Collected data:
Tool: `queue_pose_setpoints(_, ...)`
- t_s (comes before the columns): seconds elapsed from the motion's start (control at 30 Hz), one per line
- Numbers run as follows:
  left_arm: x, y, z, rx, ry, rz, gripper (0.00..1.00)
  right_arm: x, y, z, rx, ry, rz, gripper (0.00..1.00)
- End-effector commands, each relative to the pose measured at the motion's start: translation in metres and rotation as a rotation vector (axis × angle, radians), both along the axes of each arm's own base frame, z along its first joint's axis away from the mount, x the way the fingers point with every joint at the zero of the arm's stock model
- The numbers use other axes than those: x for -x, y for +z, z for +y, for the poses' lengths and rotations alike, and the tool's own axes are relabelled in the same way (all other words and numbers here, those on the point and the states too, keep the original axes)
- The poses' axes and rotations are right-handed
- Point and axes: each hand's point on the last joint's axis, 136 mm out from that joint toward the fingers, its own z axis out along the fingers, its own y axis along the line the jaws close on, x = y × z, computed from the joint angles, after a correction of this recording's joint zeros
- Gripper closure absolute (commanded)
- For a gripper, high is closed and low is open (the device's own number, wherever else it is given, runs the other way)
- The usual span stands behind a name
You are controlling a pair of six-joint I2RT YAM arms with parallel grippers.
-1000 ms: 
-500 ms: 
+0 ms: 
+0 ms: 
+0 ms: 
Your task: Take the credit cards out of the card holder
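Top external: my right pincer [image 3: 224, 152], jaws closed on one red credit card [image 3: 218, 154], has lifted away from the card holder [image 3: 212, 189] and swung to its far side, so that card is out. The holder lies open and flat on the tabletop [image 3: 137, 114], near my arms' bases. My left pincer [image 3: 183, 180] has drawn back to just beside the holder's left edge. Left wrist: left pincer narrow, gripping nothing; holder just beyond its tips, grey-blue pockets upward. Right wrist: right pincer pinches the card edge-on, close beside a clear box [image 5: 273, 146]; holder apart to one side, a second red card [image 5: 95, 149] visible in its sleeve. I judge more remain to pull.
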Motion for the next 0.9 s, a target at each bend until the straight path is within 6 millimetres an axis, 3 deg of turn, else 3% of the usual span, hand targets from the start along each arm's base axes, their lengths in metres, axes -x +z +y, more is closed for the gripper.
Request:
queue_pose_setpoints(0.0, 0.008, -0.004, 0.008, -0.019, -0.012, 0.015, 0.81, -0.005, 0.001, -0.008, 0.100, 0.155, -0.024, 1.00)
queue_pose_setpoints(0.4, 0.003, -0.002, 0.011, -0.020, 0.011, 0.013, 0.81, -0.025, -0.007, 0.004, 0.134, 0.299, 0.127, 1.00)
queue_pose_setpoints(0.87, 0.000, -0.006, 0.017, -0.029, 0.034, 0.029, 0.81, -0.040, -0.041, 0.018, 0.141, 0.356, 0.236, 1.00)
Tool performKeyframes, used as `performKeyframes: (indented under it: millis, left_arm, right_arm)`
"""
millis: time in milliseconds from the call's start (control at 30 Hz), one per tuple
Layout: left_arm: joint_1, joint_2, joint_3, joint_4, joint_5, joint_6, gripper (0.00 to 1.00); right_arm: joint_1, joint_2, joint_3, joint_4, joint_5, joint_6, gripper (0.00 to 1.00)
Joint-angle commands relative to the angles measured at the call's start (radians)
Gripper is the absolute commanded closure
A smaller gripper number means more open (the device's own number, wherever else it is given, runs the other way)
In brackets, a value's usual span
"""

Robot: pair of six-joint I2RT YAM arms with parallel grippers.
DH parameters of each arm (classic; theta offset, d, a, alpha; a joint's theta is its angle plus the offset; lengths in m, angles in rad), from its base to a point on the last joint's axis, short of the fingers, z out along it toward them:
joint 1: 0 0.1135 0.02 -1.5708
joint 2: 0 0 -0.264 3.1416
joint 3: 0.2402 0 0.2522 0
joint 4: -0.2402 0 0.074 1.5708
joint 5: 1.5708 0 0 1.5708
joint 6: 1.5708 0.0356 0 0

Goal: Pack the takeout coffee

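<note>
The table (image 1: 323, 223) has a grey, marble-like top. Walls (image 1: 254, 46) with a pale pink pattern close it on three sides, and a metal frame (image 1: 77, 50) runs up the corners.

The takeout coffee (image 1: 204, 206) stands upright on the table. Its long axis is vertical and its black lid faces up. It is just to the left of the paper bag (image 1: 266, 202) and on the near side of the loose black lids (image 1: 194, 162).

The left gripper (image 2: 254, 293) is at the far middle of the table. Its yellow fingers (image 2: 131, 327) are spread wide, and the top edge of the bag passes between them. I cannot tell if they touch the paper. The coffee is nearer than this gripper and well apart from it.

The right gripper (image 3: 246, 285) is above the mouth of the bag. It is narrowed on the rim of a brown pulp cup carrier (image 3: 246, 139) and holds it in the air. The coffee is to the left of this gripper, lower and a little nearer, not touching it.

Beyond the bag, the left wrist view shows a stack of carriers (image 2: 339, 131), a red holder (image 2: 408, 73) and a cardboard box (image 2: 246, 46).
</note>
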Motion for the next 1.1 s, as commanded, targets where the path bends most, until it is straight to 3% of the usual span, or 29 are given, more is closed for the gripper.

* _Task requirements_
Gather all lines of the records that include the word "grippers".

* _The completed task_
You are controlling a pair of six-joint I2RT YAM arms with parallel grippers.
Robot: pair of six-joint I2RT YAM arms with parallel grippers.

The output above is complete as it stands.